Commodity monies have almost entirely disappeared, having been replaced by bank-debt money. It is unlikely that you ever use a commodity money. The dollars in your wallet are debt of the Federal Reserve, and if you examine one carefully, you can determine which of the twelve Federal Reserve banks issued it. The money you have in your checking account money is debt of a commercial bank or of some closely related financial institution (such as a savings and loan association or a savings bank).1

The story of how our present monetary system evolved from commodity money is an interesting example of actions and decisions that had consequences totally unforeseen by those taking the actions. It is an important story because the quantity theory of money says that changes in the amount of money in circulation are important, and one cannot understand how changes in the amount of money come about unless one understands how the banking system creates money.

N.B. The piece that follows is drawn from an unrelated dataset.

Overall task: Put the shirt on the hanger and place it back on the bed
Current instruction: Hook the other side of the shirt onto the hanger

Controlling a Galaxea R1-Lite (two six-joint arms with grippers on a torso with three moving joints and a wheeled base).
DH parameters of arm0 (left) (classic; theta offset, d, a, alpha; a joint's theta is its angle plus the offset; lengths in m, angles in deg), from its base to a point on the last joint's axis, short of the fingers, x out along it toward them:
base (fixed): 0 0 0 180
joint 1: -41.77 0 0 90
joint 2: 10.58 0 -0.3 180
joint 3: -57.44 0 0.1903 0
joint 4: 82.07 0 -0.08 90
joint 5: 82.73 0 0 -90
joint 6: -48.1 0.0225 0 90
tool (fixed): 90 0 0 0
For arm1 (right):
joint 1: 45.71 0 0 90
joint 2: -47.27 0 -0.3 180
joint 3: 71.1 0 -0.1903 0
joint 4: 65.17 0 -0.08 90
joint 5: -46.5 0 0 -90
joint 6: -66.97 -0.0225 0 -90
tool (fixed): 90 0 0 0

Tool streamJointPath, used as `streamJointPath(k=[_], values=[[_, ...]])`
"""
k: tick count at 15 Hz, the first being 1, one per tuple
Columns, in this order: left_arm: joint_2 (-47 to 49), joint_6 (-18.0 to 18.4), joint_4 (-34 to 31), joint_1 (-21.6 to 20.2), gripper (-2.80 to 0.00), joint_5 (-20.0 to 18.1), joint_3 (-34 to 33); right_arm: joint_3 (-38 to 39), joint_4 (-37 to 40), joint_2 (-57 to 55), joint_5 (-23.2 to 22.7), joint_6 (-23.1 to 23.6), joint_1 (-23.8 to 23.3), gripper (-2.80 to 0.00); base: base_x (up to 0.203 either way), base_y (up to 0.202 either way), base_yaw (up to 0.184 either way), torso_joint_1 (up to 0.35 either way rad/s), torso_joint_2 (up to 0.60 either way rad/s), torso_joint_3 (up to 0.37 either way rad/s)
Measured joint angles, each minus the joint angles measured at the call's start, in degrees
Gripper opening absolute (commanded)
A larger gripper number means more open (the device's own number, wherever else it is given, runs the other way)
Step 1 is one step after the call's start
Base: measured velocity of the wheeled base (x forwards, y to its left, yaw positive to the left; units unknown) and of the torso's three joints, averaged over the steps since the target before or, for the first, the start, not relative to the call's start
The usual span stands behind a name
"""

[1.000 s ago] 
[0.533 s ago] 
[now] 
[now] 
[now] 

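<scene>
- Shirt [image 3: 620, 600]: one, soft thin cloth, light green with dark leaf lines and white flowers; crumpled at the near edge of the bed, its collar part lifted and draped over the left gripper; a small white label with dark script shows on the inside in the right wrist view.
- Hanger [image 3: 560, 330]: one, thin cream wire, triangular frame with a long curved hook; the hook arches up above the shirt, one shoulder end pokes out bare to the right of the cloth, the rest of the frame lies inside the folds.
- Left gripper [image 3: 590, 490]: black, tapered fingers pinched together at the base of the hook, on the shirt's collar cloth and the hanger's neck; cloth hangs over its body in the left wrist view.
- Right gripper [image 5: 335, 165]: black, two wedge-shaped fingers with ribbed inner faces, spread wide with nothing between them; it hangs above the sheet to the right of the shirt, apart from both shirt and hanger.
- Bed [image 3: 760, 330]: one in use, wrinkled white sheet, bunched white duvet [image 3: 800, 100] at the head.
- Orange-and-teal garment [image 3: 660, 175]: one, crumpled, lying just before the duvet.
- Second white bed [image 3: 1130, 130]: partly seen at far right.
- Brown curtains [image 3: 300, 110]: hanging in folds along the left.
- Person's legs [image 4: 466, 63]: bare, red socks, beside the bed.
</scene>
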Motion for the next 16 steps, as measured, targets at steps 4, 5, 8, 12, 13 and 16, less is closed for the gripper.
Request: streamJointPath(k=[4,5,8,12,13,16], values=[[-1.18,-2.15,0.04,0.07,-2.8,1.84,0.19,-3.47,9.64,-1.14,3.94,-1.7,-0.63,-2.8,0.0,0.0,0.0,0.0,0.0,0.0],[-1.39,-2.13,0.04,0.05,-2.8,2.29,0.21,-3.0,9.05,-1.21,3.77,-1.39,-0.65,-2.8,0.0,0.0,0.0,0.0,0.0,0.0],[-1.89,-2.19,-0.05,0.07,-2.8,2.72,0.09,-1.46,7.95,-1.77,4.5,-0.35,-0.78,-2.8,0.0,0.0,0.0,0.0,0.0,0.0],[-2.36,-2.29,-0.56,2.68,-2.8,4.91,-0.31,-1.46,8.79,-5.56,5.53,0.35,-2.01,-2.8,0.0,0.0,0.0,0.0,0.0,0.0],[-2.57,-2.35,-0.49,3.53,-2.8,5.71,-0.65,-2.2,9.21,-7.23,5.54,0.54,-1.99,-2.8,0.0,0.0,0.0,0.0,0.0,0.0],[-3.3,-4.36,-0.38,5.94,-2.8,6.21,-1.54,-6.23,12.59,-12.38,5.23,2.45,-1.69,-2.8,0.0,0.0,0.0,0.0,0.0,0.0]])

A commodity money of gold or silver has serious shortcomings. The metals are heavy, storing large amounts in one's home is risky and expensive, and carrying them on long trips is dangerous. If one uses gold or silver in an uncoined form, there is difficulty in determining the quality and there is bother in determining the weight. If gold is coined, practices called shaving and sweating appear. People will file a bit from each coin they obtain before they pass it on for face value, saving the filings (this is shaving), or they will shake coins together in a leather bag, causing tiny flakes of gold to chip off, which they save (this is sweating). In either case, not all gold coins are the same, and some of the advantages of coinage are lost.

In response to these deficiencies, banks evolved in 16th and 17th century England. The goldsmiths were an occupation that often evolved into bankers. Other merchants needed places to temporarily store large amounts of gold, and they chose to store them with the goldsmiths because the goldsmiths had the best security systems of the day. When merchants stored gold, the goldsmith would give them a statement indicating how much gold the merchant had deposited.

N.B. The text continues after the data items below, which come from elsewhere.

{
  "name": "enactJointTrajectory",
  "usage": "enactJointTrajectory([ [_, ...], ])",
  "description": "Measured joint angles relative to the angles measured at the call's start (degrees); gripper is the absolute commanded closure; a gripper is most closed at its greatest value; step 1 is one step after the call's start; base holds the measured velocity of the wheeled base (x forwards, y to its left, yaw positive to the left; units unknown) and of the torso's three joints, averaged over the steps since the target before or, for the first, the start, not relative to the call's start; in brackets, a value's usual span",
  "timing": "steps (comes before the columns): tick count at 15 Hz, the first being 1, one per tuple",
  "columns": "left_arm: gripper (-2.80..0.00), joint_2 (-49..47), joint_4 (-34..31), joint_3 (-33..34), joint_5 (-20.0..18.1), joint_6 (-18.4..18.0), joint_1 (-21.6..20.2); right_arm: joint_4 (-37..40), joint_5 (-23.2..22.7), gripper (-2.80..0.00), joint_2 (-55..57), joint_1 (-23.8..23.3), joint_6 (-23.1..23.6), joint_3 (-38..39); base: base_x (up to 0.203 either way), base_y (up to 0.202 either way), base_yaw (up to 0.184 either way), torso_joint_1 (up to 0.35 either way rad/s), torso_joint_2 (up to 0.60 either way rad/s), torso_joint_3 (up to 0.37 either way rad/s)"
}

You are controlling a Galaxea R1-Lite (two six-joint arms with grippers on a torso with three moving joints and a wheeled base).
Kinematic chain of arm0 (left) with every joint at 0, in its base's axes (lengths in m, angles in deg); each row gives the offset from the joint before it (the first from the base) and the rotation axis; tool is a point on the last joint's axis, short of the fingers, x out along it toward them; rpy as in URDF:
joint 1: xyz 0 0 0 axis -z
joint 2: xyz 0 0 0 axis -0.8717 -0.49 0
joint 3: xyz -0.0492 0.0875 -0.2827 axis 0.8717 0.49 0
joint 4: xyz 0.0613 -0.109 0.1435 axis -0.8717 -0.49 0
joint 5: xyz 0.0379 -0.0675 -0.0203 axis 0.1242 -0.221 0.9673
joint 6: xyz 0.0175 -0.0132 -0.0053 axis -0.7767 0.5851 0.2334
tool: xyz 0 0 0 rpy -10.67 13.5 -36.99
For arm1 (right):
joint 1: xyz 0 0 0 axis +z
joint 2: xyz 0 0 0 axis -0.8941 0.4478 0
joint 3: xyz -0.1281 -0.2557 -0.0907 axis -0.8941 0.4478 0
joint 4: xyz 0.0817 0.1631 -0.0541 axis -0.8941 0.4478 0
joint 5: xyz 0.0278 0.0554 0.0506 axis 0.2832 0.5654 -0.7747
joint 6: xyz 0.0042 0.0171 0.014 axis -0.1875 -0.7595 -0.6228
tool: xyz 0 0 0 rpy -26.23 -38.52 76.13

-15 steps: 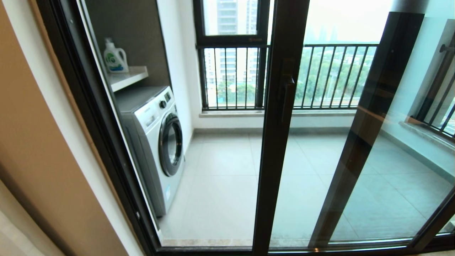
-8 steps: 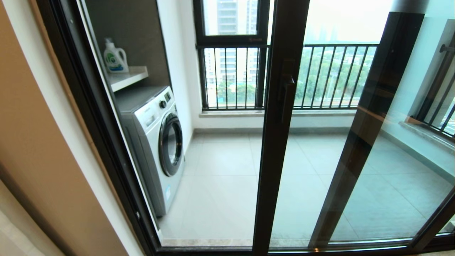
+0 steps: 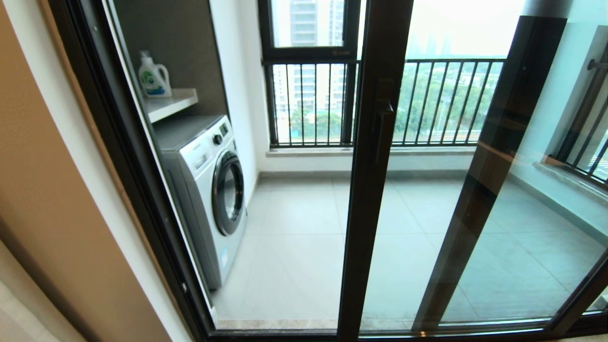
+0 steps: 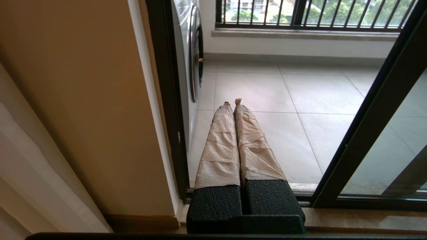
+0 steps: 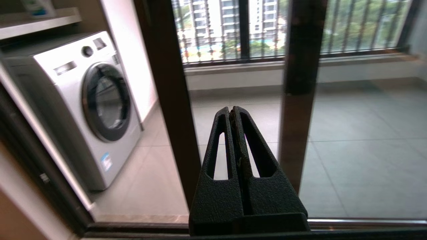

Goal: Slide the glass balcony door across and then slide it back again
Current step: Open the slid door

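Note:
The glass balcony door (image 3: pixel 368 190) stands partway along its track. Its dark stile runs top to bottom through the middle of the head view, with the dark bar handle (image 3: pixel 384 130) on it. To the left of the stile the doorway is open onto the balcony floor. Neither gripper shows in the head view. My left gripper (image 4: pixel 232 101), with tape-wrapped fingers, is shut on nothing and hangs low before the open gap, left of the door stile (image 4: pixel 373 116). My right gripper (image 5: pixel 232 111) is shut and empty, just right of the door stile (image 5: pixel 170 100), short of the glass.
A white washing machine (image 3: pixel 209 190) stands just inside the balcony on the left, with a detergent bottle (image 3: pixel 153 76) on the shelf above. A second dark-framed glass panel (image 3: pixel 494 166) without a handle stands to the right. The beige wall and door jamb (image 3: pixel 137 180) bound the left side. Black railing bars (image 3: pixel 446 102) line the outer window.

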Motion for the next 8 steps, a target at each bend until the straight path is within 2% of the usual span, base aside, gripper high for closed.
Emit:
enactJointTrajectory([
  [5,0.00,0.00,0.00,0.00,-0.02,0.02,0.00,-7.59,-20.21,0.00,28.05,3.68,1.46,-14.79,0.000,0.000,0.000,0.000,0.00,0.000],
  [7,0.00,0.00,-0.01,0.00,-0.02,0.00,0.00,-11.24,-23.51,0.00,40.53,8.59,2.29,-20.10,0.000,0.000,0.000,0.000,0.00,0.000],
  [8,0.00,0.00,0.00,0.00,-0.05,0.02,0.00,-12.88,-22.86,0.00,46.52,12.45,2.80,-22.76,0.000,0.000,0.000,0.000,0.00,0.000],
])
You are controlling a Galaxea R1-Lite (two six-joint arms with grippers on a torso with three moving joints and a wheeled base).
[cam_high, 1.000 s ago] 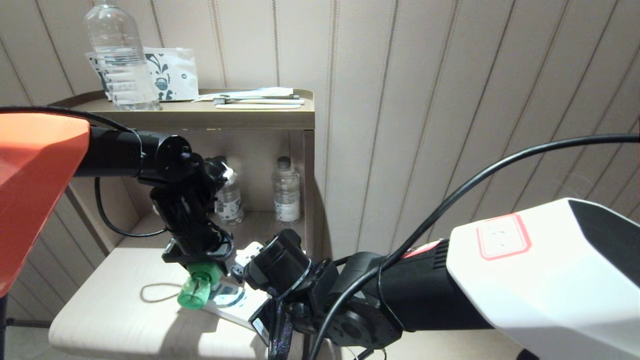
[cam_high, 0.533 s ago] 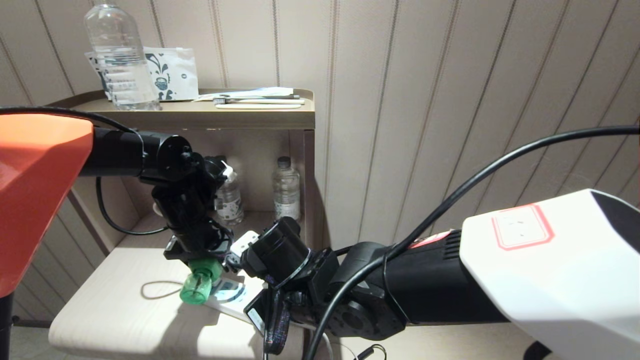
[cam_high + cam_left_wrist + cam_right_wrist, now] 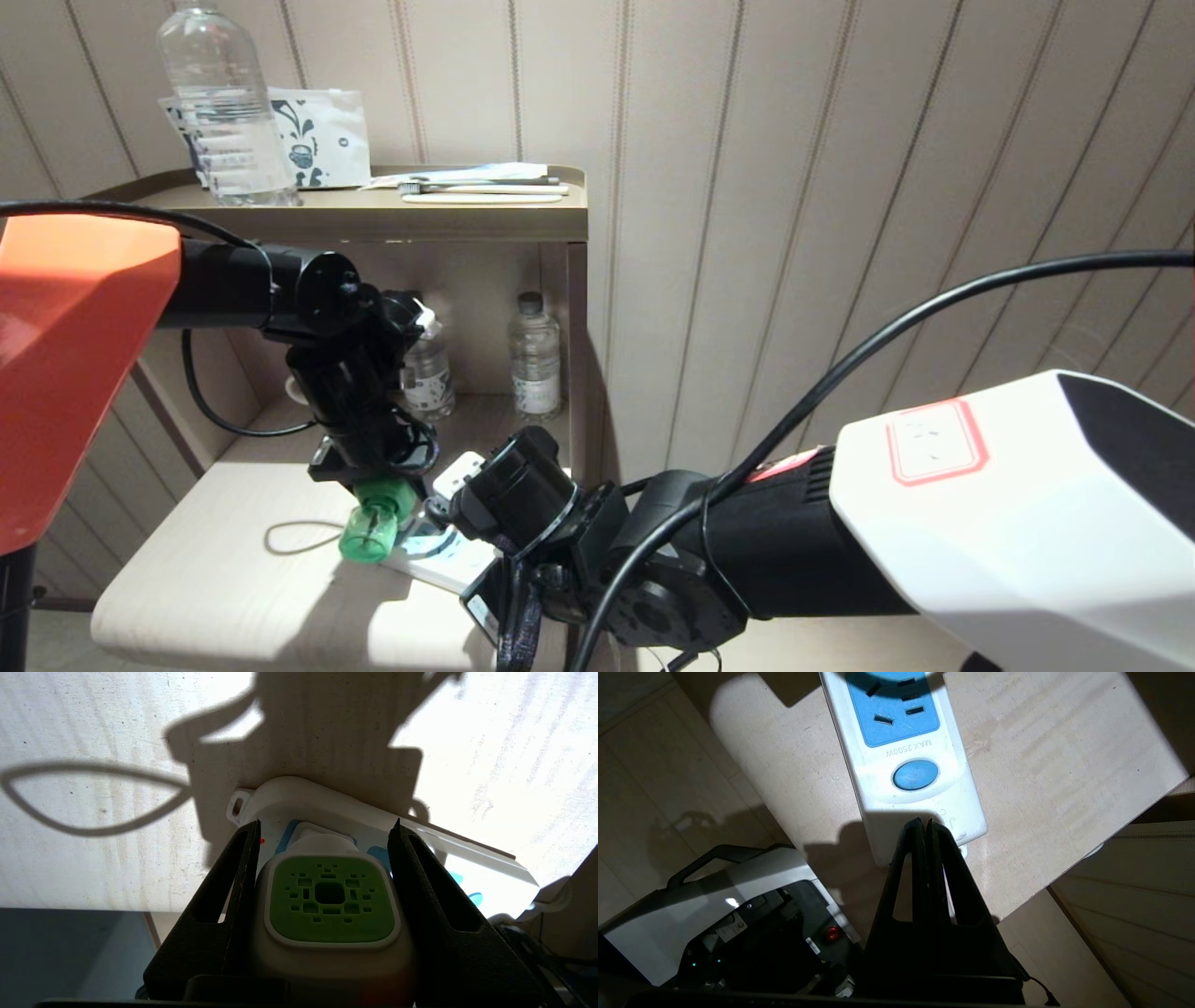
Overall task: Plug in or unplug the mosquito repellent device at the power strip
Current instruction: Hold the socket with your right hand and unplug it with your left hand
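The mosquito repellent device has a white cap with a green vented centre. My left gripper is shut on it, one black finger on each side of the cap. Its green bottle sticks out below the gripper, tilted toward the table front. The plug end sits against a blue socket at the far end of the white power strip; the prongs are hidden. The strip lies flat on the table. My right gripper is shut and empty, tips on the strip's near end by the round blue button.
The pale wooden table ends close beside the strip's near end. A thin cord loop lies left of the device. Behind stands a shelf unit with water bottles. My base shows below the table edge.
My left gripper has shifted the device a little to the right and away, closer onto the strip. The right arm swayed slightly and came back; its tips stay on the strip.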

Once merchants began to store gold, paper money developed rapidly. When a merchant wanted to buy something, he could return to the goldsmith and reclaim his gold, or he could sign over the statement he had from the goldsmith to someone else and let that person collect the gold. Because the second option was popular, the goldsmiths innovated and issued statements made out not to a specific person, but to the bearer—whoever presented the statement to the goldsmith could collect the gold. At this point the statement issued by the goldsmith was money because it was something with which people bought things. The invention of paper money was successful because for some purposes it had more desirable qualities as a money than gold or silver had.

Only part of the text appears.